Hamid Tehranfar, former director general of the Central Bank Department for Supervision of Banks and Credit Institutions, admitting the trend says: "A drop in banking interest rates would result in withdrawal of cash deposits from banks and the money would be directed towards other markets. People are after investment with higher interests and for this reason when they do not get their desired interest from banks they would refer to other markets. Since the capital market has not been able to attract people's full trust, liquidity is wandering and leading towards currency and gold markets." He further remarked that currency market due to its special fluctuations and because it has not the necessary attraction for ordinary people would divert liquidity towards the gold market. Although the currency market these days has found the required attraction for the public, however liquidity is flowing towards the gold market.

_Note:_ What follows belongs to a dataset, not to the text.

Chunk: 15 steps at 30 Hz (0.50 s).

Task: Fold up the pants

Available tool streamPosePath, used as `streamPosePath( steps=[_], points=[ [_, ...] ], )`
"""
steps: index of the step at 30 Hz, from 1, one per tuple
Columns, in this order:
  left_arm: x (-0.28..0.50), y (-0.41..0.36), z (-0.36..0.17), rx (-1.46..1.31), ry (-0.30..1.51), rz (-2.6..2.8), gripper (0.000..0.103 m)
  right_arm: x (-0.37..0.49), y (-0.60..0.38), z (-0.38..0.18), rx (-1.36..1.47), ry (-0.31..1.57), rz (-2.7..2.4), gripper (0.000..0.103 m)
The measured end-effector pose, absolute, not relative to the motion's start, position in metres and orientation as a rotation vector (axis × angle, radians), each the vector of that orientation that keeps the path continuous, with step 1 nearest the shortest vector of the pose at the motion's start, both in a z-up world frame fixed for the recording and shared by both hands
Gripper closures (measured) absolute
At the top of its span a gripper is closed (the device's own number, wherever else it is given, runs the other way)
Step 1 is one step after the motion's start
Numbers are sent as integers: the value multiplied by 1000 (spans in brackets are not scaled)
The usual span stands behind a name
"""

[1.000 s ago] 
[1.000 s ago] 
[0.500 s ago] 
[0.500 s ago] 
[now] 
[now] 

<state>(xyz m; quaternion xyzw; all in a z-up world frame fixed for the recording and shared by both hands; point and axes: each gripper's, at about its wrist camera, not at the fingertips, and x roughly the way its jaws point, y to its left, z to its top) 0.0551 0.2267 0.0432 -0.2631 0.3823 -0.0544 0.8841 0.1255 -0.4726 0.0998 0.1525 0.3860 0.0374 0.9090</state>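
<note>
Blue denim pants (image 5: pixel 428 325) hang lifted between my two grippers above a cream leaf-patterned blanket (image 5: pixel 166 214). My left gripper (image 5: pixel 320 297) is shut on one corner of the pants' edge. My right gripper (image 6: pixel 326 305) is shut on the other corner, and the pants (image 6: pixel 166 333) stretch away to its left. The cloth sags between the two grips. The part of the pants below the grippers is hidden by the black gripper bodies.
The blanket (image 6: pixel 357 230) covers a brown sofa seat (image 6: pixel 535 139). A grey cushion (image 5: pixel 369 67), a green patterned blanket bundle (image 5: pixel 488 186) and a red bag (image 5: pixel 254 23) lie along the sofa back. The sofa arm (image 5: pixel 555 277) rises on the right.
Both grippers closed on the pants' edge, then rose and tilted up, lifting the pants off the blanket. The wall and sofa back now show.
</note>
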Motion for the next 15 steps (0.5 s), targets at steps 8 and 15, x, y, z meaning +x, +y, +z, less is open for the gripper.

Cash Subsidy, Lower Banking Interest Rates Cause Liquidity Growth: The targeted subsidies plan is under implementation and price of the gold coin in the market, as an example of Iran's economic situation, was much higher than its global price. Some people consider it "bubble growth" while others link it to the increase of liquidity in the market. One of the reasons for the increase in liquidity is lower banking interest rates and the other reason is payment of cash subsidies.

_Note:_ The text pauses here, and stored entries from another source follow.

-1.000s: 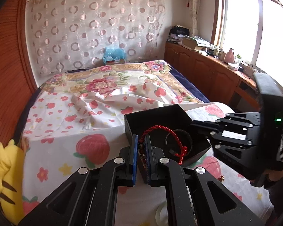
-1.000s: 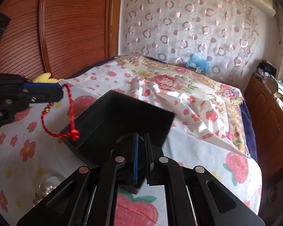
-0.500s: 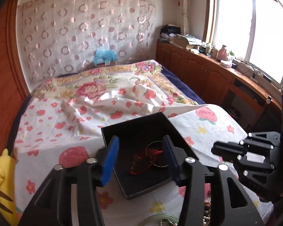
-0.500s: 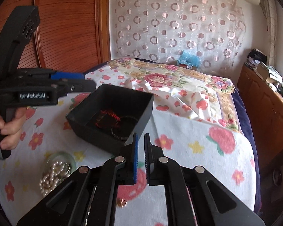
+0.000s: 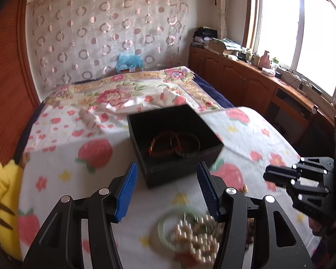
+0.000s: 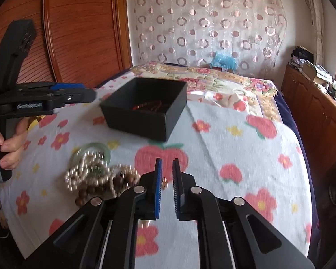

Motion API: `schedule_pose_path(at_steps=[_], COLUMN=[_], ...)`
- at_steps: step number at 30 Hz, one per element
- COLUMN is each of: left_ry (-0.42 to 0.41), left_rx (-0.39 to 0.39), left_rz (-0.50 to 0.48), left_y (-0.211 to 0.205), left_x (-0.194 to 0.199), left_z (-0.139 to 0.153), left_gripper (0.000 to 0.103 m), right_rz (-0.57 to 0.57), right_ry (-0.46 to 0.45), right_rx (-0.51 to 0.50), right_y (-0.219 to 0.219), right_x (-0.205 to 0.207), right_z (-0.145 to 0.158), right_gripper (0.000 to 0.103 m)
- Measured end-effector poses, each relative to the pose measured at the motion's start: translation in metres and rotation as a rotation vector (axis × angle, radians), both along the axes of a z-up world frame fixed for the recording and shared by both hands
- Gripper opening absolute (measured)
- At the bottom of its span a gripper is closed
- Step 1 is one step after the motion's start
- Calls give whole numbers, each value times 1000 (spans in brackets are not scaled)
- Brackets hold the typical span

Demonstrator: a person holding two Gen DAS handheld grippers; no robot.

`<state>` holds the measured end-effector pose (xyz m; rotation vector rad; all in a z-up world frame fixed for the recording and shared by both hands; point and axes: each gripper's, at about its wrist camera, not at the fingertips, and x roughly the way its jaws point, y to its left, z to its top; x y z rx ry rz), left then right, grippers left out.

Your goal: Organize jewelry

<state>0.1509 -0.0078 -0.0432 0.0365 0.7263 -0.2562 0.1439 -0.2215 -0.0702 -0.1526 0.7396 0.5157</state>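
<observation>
A black open box (image 5: pixel 174 143) sits on the flowered bedspread; it also shows in the right wrist view (image 6: pixel 143 107). Inside lie a red cord bracelet (image 5: pixel 161 143) and a dark bangle (image 5: pixel 187 143). My left gripper (image 5: pixel 166 188) is open and empty, just short of the box's near wall. Below it lies a pile of jewelry: a pale green bangle (image 5: pixel 165 231) and pearl beads (image 5: pixel 199 239). In the right wrist view the pearls (image 6: pixel 87 170) and brown wooden beads (image 6: pixel 103 188) lie left of my right gripper (image 6: pixel 166 183), which is nearly shut and holds nothing.
A yellow plush toy (image 5: pixel 2 201) lies at the bed's left edge. Wooden cabinets (image 5: pixel 253 85) with clutter run along the right under a window. A wooden headboard (image 6: pixel 78 29) stands at the left. A small gold item (image 6: pixel 164 182) lies by the right fingertips.
My left gripper let the red bracelet drop into the box, opened wide and drew back toward the jewelry pile. My right gripper drew back from the box too.
</observation>
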Motion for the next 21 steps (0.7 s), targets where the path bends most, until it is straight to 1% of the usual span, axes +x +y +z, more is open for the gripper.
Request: schedule_pose_path(at_steps=[6, 11, 12, 14, 17, 21], left_ry=[27, 41, 46, 51, 59, 68], left_rx=[-8, -17, -21, -20, -31, -40], left_rz=[3, 3, 3, 5, 8, 4], left_y=[7, 11, 11, 9, 9, 9], left_x=[-35, -54, -58, -64, -72, -78], left_z=[-16, -23, -25, -28, -32, -38], left_gripper=[53, 53, 53, 53, 53, 53], right_rz=[-23, -36, -37, -38, -27, -1], right_ry=[24, 34, 38, 55, 84, 130], right_rx=[-1, 4, 6, 12, 17, -23], right_y=[-10, -12, -13, -12, -9, 0], right_x=[-21, -38, -40, -46, -51, -55], right_z=[-10, -13, -13, -17, -23, -34], right_gripper=[13, 14, 15, 25, 26, 26])
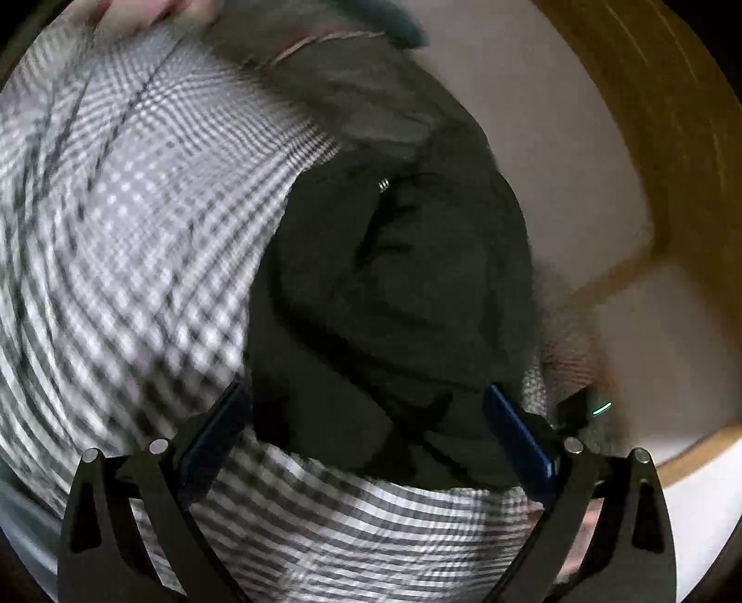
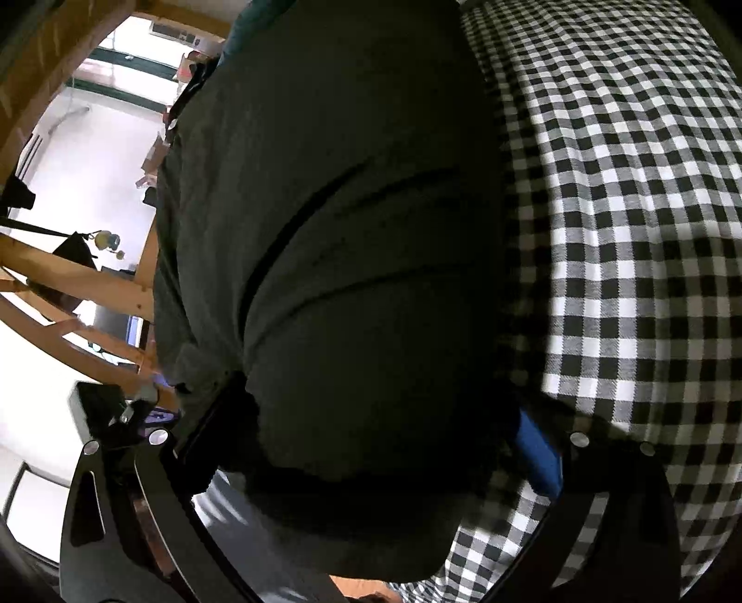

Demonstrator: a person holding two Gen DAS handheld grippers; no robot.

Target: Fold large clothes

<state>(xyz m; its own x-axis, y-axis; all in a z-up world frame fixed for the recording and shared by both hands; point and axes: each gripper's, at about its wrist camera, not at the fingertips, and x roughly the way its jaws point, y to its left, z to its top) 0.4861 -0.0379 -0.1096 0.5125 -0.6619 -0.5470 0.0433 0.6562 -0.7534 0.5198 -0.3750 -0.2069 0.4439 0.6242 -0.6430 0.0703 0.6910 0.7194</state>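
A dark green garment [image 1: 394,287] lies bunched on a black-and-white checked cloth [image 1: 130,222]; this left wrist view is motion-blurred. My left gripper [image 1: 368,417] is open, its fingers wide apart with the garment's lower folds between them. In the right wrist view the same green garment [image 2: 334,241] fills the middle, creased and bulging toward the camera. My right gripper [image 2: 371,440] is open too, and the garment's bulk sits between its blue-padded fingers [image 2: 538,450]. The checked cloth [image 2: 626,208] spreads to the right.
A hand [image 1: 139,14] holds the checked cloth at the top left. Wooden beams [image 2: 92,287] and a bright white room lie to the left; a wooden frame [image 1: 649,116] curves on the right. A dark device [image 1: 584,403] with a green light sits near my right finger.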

Mehdi Taqavi, a lecturer at Allameh Tabatabai University in Tehran, says: "The constant increase in prices is the analysis many capitalists and people have in such circumstances and this issue turns into a wave to encourage the desire for buying gold and gold coins. This would increase demand in the market and would falsely push up prices. Recently, the wandering cash subsidies, no matter how small, have been effective in price hikes." He also pointed to the withdrawal of capital from stock and housing markets and its entry into the attractive and growing gold market as another factor for creating bubbles in the gold and gold coin market. He said: "At present the housing market and other financial markets are not attractive enough for absorbing capital." 

Gross Difference between Economic Growth and Liquidity Growth Rates: According to an expert, in a healthy and dynamic economy the rate of liquidity growth should be proportional with the rate of economic growth. This is at a time that in the past three years the economic growth rate in our country has been eliminated from the official site of the Central Bank of Iran and only individual economy officials would cite a number verbally as the rate of economic growth.

Last year the economy minister put the economic growth rate at close to 10%! But the International Monetary Fund had announced that Iran's economic growth rate would stand at zero in the current year! Now for the strange numbers on Iran's economic growth rate for the approval of which there is no reliable document, the liquidity growth rate is steeply taking an upward trend.

Commenting on this issue, the economic expert says: "The liquidity available in the society is absorbed by the markets which have no products, towards currency, gold, housing, and speculation – markets which only fuel increased supply and demand which have no result but inflation, reduction in production and bankruptcy of manufacturing plants."

In conclusion Taqavi stressed that the low economic growth rate is the reason for not announcing it, adding that when there is no economic growth rate no one would realize the wide gap between liquidity growth and economic growth rates.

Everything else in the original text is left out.